3. The machine vision-based welding defect rapid detection system of claim 2, wherein, Two connecting shells (25) are screwed to the outside of the two crossbars (211). A steering connecting rod (251) is rotatably connected to the bottom of the connecting shell (25). The other end of the steering connecting rod (251) is fixedly connected to the corresponding vision sensor (22).

4. The machine vision based welding defect rapid detection system of claim 1, wherein, The two triangular supports (24) are located on the left and right sides of the workpiece flipping module (1), respectively, and the top of the triangular supports (24) is rotatably connected to the corresponding vision sensor (22).

5. The machine vision based welding defect rapid detection system of claim 1, wherein, Each of the six vision sensors (22) is equipped with a fill light (26), which is snapped onto the front end of the corresponding vision sensor (22).

6. The machine vision based welding defect rapid detection system of claim 1, wherein, The image information preprocessing of the data processing module (3) includes grayscale processing, Gaussian filtering, image sharpening, and image enhancement to improve image quality and amplify image features.
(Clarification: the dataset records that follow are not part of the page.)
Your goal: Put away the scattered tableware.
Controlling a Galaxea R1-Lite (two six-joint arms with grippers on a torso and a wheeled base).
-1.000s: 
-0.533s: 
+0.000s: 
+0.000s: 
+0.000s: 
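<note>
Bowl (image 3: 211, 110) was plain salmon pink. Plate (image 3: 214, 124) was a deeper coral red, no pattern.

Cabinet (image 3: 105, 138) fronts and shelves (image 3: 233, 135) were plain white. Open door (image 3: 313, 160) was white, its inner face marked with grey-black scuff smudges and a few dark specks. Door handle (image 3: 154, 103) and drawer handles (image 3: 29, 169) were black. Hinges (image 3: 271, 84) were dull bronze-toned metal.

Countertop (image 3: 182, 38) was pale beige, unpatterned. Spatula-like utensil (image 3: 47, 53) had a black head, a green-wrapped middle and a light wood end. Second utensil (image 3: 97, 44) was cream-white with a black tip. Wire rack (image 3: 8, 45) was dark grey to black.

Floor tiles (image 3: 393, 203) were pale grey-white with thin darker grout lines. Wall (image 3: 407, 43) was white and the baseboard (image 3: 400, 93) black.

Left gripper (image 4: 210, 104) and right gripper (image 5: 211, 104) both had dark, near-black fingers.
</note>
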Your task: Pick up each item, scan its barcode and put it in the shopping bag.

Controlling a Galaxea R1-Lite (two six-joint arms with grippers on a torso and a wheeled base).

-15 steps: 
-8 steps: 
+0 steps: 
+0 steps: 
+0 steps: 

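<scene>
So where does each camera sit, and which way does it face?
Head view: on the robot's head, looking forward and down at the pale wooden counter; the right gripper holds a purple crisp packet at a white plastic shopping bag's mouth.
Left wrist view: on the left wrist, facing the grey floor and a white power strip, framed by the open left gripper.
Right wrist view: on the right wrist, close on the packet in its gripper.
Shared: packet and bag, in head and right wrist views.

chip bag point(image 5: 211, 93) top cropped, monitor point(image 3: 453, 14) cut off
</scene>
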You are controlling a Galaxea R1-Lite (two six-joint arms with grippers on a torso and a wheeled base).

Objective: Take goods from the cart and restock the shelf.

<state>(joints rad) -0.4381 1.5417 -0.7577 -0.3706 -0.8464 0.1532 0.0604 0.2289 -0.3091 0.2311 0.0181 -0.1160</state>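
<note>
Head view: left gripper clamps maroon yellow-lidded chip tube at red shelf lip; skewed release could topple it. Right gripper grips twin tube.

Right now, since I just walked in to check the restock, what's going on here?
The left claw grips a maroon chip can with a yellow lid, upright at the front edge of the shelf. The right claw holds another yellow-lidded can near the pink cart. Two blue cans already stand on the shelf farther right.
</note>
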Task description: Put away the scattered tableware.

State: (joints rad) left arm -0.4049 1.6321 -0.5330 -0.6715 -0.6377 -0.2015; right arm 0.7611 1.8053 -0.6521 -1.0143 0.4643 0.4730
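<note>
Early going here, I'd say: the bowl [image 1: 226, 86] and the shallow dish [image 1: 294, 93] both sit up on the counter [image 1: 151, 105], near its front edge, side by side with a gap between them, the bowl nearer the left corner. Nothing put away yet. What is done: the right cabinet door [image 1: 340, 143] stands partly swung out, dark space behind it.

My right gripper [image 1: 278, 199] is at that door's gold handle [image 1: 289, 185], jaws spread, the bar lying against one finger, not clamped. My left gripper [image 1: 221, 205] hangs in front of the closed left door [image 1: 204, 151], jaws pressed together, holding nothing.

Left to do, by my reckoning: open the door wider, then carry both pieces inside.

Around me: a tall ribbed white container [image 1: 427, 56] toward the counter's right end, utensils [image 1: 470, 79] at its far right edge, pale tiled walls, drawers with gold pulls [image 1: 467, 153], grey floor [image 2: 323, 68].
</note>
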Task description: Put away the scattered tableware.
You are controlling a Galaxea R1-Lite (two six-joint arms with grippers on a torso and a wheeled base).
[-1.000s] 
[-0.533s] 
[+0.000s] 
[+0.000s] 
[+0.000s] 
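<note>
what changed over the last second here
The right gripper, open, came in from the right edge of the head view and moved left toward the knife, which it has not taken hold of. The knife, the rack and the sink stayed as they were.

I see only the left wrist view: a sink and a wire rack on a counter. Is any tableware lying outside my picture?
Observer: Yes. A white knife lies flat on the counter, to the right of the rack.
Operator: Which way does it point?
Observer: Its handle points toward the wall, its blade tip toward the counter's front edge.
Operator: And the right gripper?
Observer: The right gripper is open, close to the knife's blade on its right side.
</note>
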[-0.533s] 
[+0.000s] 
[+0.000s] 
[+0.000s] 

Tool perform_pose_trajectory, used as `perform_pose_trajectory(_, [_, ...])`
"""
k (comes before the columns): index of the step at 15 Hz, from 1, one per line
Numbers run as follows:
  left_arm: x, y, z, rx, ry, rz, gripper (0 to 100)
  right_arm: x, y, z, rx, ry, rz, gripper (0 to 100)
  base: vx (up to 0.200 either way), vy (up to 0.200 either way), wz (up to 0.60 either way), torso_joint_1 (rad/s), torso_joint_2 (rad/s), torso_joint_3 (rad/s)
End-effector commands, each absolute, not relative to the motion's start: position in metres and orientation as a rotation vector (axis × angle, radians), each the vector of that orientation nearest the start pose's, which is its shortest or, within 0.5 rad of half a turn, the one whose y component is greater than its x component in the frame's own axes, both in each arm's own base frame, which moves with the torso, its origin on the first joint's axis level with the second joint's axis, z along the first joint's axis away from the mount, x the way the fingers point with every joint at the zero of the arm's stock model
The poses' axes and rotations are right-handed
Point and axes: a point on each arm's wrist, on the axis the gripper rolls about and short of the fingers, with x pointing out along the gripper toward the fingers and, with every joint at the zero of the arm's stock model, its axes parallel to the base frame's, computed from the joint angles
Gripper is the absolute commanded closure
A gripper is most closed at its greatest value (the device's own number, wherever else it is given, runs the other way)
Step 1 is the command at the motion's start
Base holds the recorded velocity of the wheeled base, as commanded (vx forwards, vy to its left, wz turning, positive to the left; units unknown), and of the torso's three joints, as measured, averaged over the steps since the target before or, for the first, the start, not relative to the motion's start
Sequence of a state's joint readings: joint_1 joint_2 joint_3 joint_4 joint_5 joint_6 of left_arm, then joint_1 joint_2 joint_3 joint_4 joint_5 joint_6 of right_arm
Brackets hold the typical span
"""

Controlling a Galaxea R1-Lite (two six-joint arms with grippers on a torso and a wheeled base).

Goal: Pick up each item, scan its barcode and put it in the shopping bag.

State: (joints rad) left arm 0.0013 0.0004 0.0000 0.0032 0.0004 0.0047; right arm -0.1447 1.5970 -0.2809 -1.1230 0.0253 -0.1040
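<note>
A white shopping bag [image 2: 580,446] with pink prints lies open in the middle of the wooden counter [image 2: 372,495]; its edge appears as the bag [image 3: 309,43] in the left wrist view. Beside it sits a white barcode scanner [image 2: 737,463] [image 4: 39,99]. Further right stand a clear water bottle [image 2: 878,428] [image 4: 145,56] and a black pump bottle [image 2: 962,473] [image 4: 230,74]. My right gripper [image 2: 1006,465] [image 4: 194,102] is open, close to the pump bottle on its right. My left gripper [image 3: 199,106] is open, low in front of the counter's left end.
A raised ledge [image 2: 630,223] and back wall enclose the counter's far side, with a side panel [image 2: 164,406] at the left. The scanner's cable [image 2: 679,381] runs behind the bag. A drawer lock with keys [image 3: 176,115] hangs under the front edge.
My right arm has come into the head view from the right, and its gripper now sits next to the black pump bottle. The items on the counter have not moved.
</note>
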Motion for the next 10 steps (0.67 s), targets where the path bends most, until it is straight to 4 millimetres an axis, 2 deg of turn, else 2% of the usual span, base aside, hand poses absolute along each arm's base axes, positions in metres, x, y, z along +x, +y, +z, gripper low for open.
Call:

7. The machine vision based welding defect rapid detection system of claim 1, wherein, The defect detection and analysis module (4) performs defect detection, including porosity, cracks, incomplete penetration and slag inclusion, after image processing according to traditional image processing methods. Based on geometric features, morphological features, texture features and positional features relative to the weld position, it extracts measurable indicators of defects.

8. The rapid welding defect detection system based on machine vision according to claim 1, characterized in that, The defect classification and evaluation module (5) classifies the current welding defects into three levels: minor, moderate and severe, based on the identification and detection of the current defects.

9. A rapid welding defect detection system based on machine vision according to claim 5, characterized in that, The workpiece flipping module (1) is equipped with a power module (7) on its side. The power module (7) is connected to the vision sensor (22), the supplementary light (26), the data processing module (3), and the defect result visualization module (6).